Add Your Heading Text Here
Transcript
Welcome to
this week’s podcast, I am going to talk to you all about your emotions.
Now, please
don’t switch off, if you’ve just heard that word. The fact that you are a human
listening to me right now or watching me if you’re on YouTube, or Instagram.
The fact that you are a human being means you have human emotions. You can’t
get around that fact.
First of
all, let me describe to you what an emotion is. Because no one actually teaches
this stuff. No one actually says to us, Hey, this is an emotion. Here’s how you
process it, here’s how you deal with it. And that’s what I’m going to do in
today’s episode.
So an
emotion is a very harmless vibration that you feel in your body.
The emotion
is there because of thoughts you’re having in your head. If you haven’t
listened to my last podcast, please go back and listen to it because it
explains all about your thoughts in that in that set in that podcast. So your
thoughts, create your feelings.
Now, just
because your thoughts create your feelings, that doesn’t mean to say you’re
gonna feel happy and positive all of the time. That’s impossible. And actually,
neither do you want to be happy, joyous and positive all the time.
If
something if you experience a bereavement, you don’t want to feel happy about
that. You want to feel grief, you want to feel sadness, because you’re thinking
I’m going to miss them. I’m not going to see them again. If you listen to the
news, and you hear some news about what’s happening in the world, you might
choose to feel horrified, because of your belief that that shouldn’t happen to
children, or that shouldn’t happen to people, or that’s a terrible thing to
happen to humanity.
So just
because your thoughts create your feelings doesn’t mean to say you’re always
gonna feel positive. And I think one of the most toxic things we say to
ourselves is I just want to be happy, I just want to be happy all of the time.

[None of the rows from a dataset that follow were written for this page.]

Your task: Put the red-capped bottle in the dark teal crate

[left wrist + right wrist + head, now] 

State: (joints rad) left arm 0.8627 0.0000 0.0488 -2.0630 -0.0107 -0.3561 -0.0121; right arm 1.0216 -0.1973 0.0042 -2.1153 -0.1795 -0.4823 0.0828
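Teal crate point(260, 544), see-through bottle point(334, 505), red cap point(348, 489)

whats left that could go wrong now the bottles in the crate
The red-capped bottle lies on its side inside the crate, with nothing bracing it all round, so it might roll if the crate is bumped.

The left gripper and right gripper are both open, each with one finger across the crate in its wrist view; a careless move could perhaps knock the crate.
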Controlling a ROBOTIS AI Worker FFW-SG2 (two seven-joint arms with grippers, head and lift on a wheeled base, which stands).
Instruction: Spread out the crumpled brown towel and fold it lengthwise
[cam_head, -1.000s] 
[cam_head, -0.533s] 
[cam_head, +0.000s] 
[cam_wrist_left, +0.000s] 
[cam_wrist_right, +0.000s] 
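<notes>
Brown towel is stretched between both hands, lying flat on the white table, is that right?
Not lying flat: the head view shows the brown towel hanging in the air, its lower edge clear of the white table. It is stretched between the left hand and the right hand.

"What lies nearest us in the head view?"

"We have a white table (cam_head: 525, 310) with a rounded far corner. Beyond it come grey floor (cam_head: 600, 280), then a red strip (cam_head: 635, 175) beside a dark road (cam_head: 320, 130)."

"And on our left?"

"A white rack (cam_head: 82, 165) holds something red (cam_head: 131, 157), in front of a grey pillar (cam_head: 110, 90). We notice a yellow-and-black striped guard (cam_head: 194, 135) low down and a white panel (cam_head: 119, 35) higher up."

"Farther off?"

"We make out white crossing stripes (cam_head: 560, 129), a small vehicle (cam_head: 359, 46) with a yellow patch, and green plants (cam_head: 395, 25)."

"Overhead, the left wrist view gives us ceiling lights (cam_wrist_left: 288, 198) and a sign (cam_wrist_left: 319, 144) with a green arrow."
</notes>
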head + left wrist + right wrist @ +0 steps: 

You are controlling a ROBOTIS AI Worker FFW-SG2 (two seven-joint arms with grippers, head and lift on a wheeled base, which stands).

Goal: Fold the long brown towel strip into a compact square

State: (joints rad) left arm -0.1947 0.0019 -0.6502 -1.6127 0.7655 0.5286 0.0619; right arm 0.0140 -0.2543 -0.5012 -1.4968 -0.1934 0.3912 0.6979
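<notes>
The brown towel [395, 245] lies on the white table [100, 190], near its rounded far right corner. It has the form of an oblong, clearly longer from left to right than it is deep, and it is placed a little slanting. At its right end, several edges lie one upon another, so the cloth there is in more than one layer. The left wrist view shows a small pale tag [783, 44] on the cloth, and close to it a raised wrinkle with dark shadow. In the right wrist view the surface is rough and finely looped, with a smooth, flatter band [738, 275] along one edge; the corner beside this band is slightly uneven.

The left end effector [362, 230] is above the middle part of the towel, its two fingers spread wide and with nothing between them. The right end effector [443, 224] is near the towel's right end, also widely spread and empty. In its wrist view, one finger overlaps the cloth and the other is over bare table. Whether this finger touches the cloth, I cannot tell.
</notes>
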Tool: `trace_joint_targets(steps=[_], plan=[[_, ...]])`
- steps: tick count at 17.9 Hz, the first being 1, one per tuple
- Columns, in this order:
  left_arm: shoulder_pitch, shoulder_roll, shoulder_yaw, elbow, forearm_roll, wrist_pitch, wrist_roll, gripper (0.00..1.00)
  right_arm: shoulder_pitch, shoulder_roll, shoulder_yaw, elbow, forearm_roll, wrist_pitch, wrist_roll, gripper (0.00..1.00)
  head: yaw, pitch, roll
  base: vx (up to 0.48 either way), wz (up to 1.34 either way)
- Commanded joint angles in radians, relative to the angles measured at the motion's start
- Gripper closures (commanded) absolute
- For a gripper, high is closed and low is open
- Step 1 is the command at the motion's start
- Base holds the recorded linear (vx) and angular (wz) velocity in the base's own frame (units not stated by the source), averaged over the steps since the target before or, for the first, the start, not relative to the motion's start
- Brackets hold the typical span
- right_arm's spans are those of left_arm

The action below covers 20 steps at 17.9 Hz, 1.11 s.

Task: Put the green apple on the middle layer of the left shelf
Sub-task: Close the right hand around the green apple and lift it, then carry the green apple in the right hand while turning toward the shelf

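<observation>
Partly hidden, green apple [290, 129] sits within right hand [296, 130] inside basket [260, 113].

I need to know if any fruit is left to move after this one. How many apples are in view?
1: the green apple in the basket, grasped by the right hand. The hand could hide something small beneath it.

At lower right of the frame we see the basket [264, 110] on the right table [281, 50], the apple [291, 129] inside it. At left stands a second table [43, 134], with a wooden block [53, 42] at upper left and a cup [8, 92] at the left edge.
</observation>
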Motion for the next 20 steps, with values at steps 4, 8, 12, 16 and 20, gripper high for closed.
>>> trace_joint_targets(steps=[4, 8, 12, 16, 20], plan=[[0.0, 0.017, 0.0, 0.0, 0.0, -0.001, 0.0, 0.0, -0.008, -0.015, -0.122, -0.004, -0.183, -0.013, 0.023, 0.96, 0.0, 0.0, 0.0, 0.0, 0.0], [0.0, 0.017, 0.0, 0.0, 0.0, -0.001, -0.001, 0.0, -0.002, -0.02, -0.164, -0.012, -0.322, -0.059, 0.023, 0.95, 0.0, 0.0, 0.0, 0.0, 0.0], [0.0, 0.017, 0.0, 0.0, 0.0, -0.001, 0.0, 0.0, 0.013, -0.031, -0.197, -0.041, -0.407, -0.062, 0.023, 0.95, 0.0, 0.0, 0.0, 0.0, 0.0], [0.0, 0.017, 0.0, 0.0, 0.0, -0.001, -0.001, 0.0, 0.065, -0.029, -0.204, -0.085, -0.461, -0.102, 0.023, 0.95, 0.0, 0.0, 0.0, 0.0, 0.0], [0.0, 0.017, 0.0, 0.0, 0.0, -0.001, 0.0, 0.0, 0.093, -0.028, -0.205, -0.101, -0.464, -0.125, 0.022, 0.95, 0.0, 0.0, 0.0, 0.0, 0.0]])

Or I just want my children to always be happy, or I just want my friends and my
family to always be happy. And I think this is one of the most painful things
we can try and tell ourselves because we can’t be happy all the time. Life is
50/50. We’re designed to have positive emotions just as much as we’re designed
to have negative emotions, you can’t have one without the other. If you hadn’t
experienced fear, you wouldn’t know love or peace. If you hadn’t experienced
sadness, you wouldn’t know happiness, like you can’t, you just can’t have one
without the other. And when you’re always striving to feel positive, when
you’re, when that’s your goal in life, you’re missing out on your true
experience. You’re missing out on half of your life, forcing yourself to feel
positive about things that you don’t want to feel positive about and it’s
exhausting.
So an
emotion is a harmless vibration in your body. Because created by a thought that
you’re having in your head. Now, it doesn’t matter whether you’re feeling
excited, or whether you’re feeling anxious, or whether you’re feeling joy, or
whether you’re feeling nerves or whether you’re feeling happy or frustrated or
angry or anxious or, you know, peaceful. It’s a it’s a vibration in your body.
We then
label it or This feels good or this feels bad. I’m happy to feel this but I
don’t want to feel that. Whereas actually where we come back to the fact that
all our emotions are completely neutral. We don’t have to add judgment on top
of it. We don’t have to get frustrated about getting frustrated or angry at
getting angry or feeling sad about feeling sad. And this is what I see so many
of my clients doing they’re like, oh my gosh, I don’t want to feel bored. So
they fill their time eating so they don’t have to feel bored. but then they and
then they do stuff they didn’t really want to do. So they don’t feel bored, but
they still feel bored. Or do you get angry about feeling angry, which creates
more anger, or the classic is anxiety. Those of us that experience anxiety and
then go, Oh my gosh, I don’t want to feel anxious, we get anxious about feeling
anxious, we get scared about feeling scared, so that creates more anxiety. So
then we’re like, oh, my gosh, this feels bad, I’m gonna get anxious about
feeling anxious about feeling anxious. And before you know it, you’re in a full
blown panic attack.
So when we
just come back right to the beginning and right to the the grounding, emotions
are harmless, then we can look at that emotion, we can look at anxiety, we can
look at anger, when we’re actually willing to feel it, then we’re able to
process it and release it. But so many people go, Oh, no, I don’t want to feel
this emotion and they stop it, they block it, they try and push it down or hold
it down or put it in a box on a shelf, I don’t need to think about that. I’m
going to put that in the back of my mind, I’m not going to think about it.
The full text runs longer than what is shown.